**Work request:**
Nothing but the lines from the top of the data to the line holding "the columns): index" should be printed, word for word and both ends included; leave the pictures out.

**Records excerpted from a collection:**
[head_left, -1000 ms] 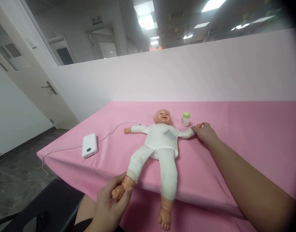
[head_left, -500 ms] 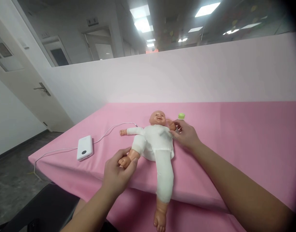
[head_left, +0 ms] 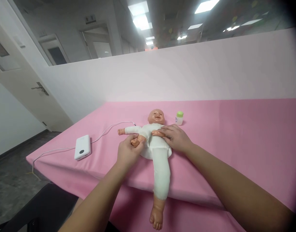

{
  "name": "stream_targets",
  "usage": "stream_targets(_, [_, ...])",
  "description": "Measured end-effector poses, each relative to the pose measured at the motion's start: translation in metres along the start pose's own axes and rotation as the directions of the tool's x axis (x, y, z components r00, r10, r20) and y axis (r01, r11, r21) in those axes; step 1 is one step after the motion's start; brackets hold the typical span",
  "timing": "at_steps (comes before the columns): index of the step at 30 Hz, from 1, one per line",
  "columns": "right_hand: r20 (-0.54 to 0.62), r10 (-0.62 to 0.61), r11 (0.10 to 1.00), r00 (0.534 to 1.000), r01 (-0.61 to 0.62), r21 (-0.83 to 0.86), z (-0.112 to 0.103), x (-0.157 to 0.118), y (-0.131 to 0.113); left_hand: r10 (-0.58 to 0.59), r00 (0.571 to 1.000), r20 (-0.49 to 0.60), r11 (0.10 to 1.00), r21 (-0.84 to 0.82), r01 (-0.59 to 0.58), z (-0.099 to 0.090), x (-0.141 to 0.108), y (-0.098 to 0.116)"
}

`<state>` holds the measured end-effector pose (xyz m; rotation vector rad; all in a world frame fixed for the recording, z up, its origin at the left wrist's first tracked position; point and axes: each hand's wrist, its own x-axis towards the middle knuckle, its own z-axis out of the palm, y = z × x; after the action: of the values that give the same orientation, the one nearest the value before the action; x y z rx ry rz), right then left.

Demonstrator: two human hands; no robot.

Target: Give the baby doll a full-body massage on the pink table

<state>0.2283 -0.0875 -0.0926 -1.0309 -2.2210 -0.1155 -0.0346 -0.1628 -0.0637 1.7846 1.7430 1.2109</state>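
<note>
Pink cloth (head_left: pixel 235 138) bears the doll (head_left: pixel 160 154), lying face up. The left hand (head_left: pixel 129 149) clasps its raised foot (head_left: pixel 135 142), the right hand (head_left: pixel 178 137) its folded arm (head_left: pixel 158 133); the step seems limb-bending, next calling for gentle, even pressure.

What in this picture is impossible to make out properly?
All in the head view:
- Part of the doll's bent arm: behind the right hand.
- Part of its raised foot: covered by the left hand.
- The writing on the jar: too small to read.
- The far red patch: too small and blurred.
- The rest of the black seat: cut off by the bottom edge.
</note>
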Motion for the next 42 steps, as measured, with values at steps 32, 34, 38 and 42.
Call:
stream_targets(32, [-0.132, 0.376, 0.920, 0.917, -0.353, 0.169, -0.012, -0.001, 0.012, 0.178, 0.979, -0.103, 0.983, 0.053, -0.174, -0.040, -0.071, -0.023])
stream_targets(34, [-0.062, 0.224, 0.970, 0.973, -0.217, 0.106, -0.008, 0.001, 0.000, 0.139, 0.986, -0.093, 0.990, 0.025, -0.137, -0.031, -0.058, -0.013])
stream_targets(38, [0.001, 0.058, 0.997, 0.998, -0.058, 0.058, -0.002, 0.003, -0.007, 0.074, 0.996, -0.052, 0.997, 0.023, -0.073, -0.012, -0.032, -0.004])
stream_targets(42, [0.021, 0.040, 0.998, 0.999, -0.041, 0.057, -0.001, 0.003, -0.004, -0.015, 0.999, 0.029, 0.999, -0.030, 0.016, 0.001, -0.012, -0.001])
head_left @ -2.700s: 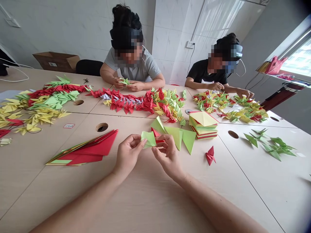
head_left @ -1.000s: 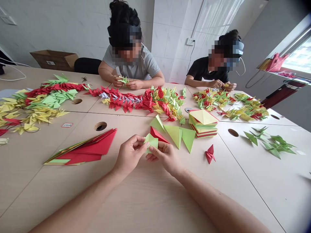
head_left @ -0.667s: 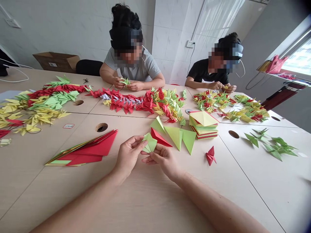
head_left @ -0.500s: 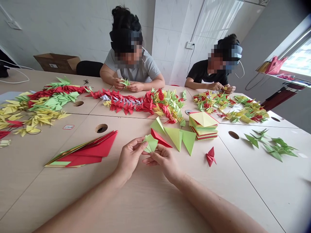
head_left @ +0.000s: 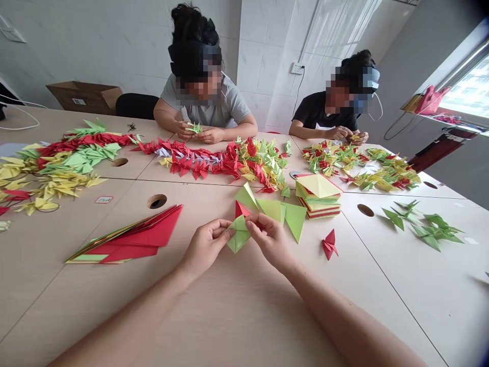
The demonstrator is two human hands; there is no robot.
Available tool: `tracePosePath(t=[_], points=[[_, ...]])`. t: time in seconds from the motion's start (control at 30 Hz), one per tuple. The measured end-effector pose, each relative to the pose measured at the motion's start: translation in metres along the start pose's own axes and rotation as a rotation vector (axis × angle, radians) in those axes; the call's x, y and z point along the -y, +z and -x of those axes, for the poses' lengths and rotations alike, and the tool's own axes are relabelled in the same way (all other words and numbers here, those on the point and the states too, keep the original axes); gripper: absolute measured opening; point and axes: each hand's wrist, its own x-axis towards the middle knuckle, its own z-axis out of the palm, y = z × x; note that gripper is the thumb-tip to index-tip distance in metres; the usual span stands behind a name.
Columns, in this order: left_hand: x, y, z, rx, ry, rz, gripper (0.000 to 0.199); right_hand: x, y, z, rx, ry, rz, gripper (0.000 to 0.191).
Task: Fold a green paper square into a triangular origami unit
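Between my two hands, above the table, is a small folded green paper with creases showing. My left hand pinches its left edge between thumb and fingers. On the upper right corner, my right hand has thumb and fingertips closed. Just beyond my hands lie folded green sheets and a red folded piece, partly hidden. A stack of folded yellow, green and red papers stands behind to the right. To the left rests a fanned pile of red, green and yellow folded papers.
A red folded piece and several green paper cranes lie at right. Rows of paper cranes cross the table. Two people sit opposite, holding small papers. Round holes pierce the tabletop.
The green paper now shows more of a diamond shape and hangs slightly lower. My right hand has moved up and right, from its lower edge to its upper right corner. The view has shifted slightly.
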Motion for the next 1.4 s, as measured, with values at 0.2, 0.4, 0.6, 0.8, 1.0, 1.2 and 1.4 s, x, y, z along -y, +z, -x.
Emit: tracePosePath(t=[0.2, 0.4, 0.6, 0.8, 1.0, 1.2, 1.4], points=[[-0.004, -0.001, 0.000, 0.040, -0.010, -0.010, 0.037, 0.003, 0.000, 0.003, -0.044, -0.119, 0.158, 0.012], [-0.007, -0.001, 0.000, 0.147, -0.019, 0.032, 0.036, 0.003, 0.003, 0.002, -0.032, -0.056, 0.104, 0.018], [-0.010, -0.005, -0.001, 0.261, -0.156, 0.099, 0.030, 0.005, 0.001, 0.002, 0.035, 0.039, 0.022, 0.024], [-0.007, -0.008, -0.001, 0.211, -0.265, 0.155, 0.026, 0.003, -0.008, -0.005, -0.026, 0.058, -0.117, 0.030], [-0.007, -0.005, 0.000, 0.187, -0.225, 0.126, 0.024, 0.009, -0.018, -0.008, 0.194, -0.005, 0.107, 0.027], [-0.008, -0.003, 0.001, 0.242, -0.185, 0.076, 0.024, 0.009, -0.015, -0.006, 0.208, 0.033, 0.114, 0.019], [-0.007, -0.004, 0.000, 0.219, -0.159, 0.002, 0.025, 0.013, -0.014, -0.005, 0.186, 0.045, 0.128, 0.018]])
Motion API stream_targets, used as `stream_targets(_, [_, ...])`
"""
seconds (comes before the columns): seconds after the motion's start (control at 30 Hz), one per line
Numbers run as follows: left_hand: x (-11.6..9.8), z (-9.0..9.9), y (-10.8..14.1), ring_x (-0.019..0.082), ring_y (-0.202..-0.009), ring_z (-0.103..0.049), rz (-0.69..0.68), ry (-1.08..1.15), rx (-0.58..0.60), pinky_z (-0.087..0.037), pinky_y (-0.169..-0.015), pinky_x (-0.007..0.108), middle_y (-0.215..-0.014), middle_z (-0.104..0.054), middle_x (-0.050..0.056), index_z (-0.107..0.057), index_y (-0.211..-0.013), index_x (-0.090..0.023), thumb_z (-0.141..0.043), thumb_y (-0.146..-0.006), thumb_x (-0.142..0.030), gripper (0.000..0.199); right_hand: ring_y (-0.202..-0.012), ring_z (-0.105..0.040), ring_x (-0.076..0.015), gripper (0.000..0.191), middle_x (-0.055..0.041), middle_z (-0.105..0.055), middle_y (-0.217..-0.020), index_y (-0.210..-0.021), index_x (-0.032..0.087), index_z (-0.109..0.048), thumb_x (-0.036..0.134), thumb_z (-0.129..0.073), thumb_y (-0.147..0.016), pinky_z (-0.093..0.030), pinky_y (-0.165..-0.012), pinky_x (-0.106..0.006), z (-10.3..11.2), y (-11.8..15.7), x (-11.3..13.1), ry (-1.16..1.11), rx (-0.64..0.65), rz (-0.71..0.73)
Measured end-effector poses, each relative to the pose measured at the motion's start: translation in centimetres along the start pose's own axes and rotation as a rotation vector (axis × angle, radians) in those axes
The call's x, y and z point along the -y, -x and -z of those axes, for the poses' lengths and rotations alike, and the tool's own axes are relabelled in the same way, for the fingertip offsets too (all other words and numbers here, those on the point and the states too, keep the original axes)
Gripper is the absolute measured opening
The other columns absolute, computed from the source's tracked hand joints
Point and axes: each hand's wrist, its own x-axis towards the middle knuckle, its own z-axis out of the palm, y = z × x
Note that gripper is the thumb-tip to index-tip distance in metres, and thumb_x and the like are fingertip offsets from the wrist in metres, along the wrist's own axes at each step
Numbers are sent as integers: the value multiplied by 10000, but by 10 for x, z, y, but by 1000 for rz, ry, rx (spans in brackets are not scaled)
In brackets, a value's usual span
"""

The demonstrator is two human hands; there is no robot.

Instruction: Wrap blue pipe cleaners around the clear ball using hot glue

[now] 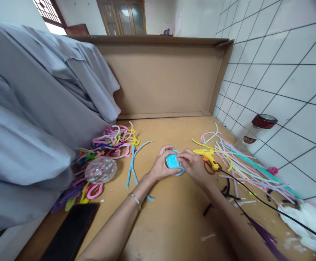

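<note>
Left hand (pixel 160 165) clamps blue coil (pixel 173 162); right hand (pixel 192 163), fingertips together, meets its edge. Probably light, soft (squashable, I judge); best cupped by sides.

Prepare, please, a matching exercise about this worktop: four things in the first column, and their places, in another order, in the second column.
Things:
1. Blue, fuzzy, rounded piece
2. Yellow plastic glue gun
3. Flat, black, rectangular phone
4. Clear jar with dark red lid

Places:
A. Near the white tiled wall
B. Just to the right of the right hand, with a black cord attached
C. Between the fingers of the left hand
D. To the left of the left forearm

Right pairs: 1-C; 2-B; 3-D; 4-A
</note>
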Motion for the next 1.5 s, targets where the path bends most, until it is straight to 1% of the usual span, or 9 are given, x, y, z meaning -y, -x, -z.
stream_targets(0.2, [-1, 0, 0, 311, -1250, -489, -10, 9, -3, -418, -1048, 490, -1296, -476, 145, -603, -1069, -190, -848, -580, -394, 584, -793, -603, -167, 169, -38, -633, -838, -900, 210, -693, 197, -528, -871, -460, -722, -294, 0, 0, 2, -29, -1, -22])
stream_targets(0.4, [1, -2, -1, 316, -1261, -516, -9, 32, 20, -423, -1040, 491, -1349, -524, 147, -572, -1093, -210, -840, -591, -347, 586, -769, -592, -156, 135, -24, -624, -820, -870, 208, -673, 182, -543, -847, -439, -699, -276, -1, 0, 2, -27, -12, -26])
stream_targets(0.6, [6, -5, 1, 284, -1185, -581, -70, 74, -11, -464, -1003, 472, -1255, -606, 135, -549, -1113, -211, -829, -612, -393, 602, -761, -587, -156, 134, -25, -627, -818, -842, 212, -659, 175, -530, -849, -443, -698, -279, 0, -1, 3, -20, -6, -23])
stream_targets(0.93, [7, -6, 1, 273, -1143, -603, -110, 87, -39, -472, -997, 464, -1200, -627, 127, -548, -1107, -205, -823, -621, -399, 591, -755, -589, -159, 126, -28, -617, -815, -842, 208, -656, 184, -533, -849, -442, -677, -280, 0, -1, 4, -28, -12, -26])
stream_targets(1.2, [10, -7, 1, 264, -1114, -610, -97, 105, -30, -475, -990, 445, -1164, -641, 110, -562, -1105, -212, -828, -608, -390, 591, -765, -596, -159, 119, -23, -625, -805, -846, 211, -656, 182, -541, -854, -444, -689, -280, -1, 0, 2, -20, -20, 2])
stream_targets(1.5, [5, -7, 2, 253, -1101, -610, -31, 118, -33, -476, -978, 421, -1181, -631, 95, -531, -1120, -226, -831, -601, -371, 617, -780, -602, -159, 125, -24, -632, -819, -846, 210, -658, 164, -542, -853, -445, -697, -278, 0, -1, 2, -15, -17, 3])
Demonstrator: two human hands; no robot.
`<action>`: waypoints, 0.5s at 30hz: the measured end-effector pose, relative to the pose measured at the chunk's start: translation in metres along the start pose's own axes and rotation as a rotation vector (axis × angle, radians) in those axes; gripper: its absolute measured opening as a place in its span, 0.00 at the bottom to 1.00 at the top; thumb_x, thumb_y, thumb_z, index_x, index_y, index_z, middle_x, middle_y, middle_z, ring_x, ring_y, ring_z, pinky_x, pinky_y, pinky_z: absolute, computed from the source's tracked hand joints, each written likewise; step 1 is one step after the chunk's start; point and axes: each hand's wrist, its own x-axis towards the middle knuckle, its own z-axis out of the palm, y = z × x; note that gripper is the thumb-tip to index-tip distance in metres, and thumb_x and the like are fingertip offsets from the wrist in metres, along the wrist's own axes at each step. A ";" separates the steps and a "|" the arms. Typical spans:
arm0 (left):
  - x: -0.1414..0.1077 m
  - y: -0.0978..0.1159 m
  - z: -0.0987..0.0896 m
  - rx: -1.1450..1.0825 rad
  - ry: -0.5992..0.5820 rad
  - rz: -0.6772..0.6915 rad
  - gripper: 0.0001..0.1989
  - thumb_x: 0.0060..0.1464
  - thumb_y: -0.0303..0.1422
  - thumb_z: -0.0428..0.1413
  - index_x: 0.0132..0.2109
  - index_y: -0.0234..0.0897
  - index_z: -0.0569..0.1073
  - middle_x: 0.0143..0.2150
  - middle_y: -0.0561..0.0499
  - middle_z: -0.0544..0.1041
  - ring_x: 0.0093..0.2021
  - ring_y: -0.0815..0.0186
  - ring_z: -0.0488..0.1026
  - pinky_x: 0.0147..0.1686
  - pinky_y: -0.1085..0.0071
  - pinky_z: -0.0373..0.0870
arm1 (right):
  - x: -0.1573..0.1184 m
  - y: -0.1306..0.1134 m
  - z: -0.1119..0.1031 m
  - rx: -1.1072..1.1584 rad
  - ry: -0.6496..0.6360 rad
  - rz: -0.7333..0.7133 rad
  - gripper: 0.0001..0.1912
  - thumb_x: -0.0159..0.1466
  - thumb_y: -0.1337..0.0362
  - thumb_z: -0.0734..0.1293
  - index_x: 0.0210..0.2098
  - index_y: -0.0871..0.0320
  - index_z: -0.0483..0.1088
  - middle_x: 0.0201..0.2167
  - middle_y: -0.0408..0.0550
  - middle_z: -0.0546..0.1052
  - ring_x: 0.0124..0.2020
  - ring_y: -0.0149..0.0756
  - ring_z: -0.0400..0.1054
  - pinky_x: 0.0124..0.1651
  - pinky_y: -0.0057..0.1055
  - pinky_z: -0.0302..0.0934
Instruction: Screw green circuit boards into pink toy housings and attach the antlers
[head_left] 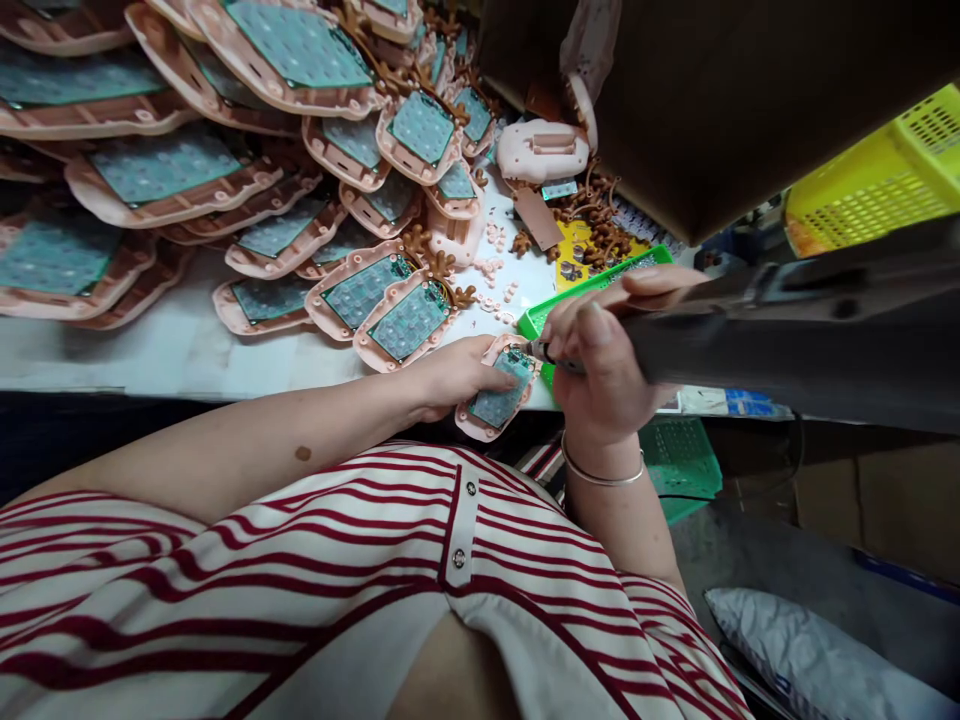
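My left hand (463, 372) grips a small pink plastic shell (474, 424) at the table's front edge, its thumb lying over the green circuit board (493, 402) inside. My right hand (604, 375) is wrapped around a dark electric screwdriver (757, 335), whose body stretches off to the right. The screwdriver's tip meets the upper end of the shell; whether a screw sits under it is too small to tell. Just left of the held shell lies another pink shell (373, 352) with a circuit board (409, 325) and brown antler-shaped parts (463, 297).
Many similar shells (176, 180) are piled across the left. Behind my right hand is a green tray (534, 320). Brown antler pieces (596, 200) and small pink parts (491, 270) lie scattered farther back. A yellow basket (862, 200) stands right; a green basket (682, 460) sits below the table.
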 end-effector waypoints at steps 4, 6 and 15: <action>-0.001 0.001 0.000 -0.026 -0.005 -0.015 0.14 0.44 0.26 0.64 0.40 0.33 0.73 0.32 0.50 0.78 0.29 0.67 0.74 0.32 0.71 0.70 | 0.009 -0.004 -0.009 0.007 0.116 0.008 0.16 0.67 0.44 0.61 0.45 0.47 0.63 0.26 0.39 0.60 0.21 0.29 0.63 0.27 0.32 0.65; -0.002 0.001 -0.001 -0.013 -0.004 -0.017 0.14 0.44 0.27 0.64 0.41 0.32 0.73 0.33 0.48 0.79 0.29 0.67 0.74 0.32 0.71 0.70 | 0.013 0.000 -0.013 0.049 0.179 0.017 0.15 0.65 0.45 0.65 0.41 0.48 0.64 0.25 0.38 0.60 0.18 0.27 0.61 0.24 0.31 0.63; -0.003 0.001 -0.002 0.009 -0.009 -0.043 0.21 0.44 0.29 0.66 0.47 0.32 0.73 0.37 0.46 0.80 0.31 0.65 0.75 0.31 0.71 0.70 | 0.022 0.039 -0.020 -0.003 0.330 0.073 0.17 0.61 0.45 0.68 0.40 0.49 0.65 0.23 0.37 0.62 0.15 0.26 0.57 0.18 0.31 0.56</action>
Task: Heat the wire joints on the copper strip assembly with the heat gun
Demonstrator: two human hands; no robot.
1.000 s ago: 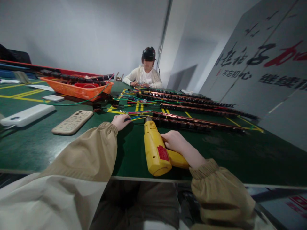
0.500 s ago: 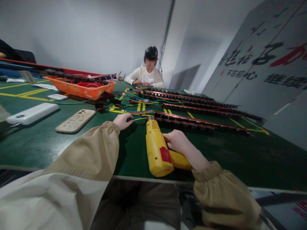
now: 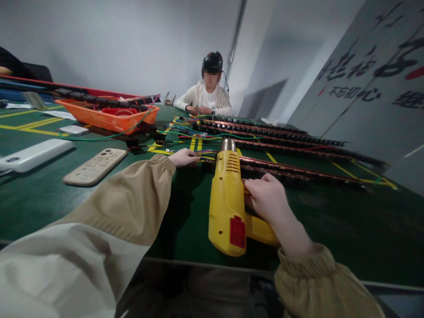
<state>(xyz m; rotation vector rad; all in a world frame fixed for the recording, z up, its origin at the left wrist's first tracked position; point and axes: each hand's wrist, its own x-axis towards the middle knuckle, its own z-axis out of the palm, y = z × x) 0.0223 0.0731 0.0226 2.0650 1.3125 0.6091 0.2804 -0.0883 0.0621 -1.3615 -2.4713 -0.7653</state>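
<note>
My right hand is closed around the handle of a yellow heat gun with a metal nozzle and a red label. The nozzle points away from me, over the nearest long copper-and-black bar. My left hand is closed on thin coloured wires at that bar's left end, left of the nozzle. Its fingertips are partly hidden. More such bars lie behind in rows, with green, blue and yellow wires at their left ends.
An orange basket holding black parts stands back left. A phone in a beige case, a white power bank and a small white item lie left on the green table. Across sits a person in a pale top.
The heat gun has lifted and moved right, its nozzle now past the wires and over the bar. My left hand has shifted right along the wires. The camera view has also shifted a little.
</note>
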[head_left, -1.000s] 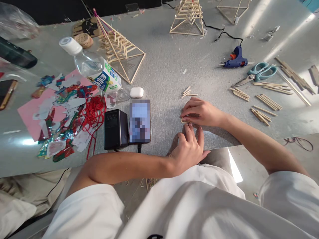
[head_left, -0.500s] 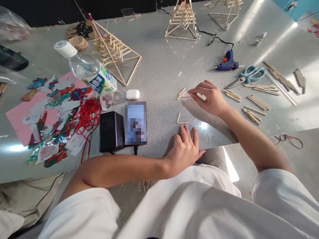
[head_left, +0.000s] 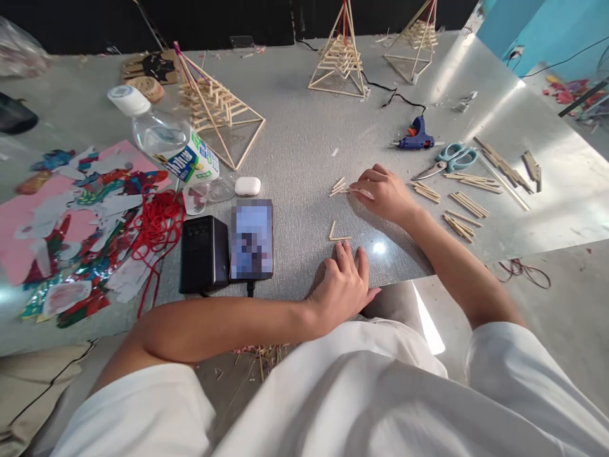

**Reply:**
[head_left, -1000 ms] 
[head_left, -500 ms] 
[head_left, +0 ms] 

{
  "name": "stream_targets",
  "usage": "stream_targets(_, [_, ...])",
  "description": "Measured end-effector poses, each relative to the pose measured at the motion's start: translation in metres along the start pose's own axes and rotation as the directions of the tool's x axis (x, y, z components r00, r10, r20) and y axis (r01, r11, r21) in those axes; step 1 is one step after the motion's start; brackets hold the typical span",
  "timing": "at_steps (comes before the columns): index of the step at 30 Hz, from 1, one per line",

Here is where the answer stops.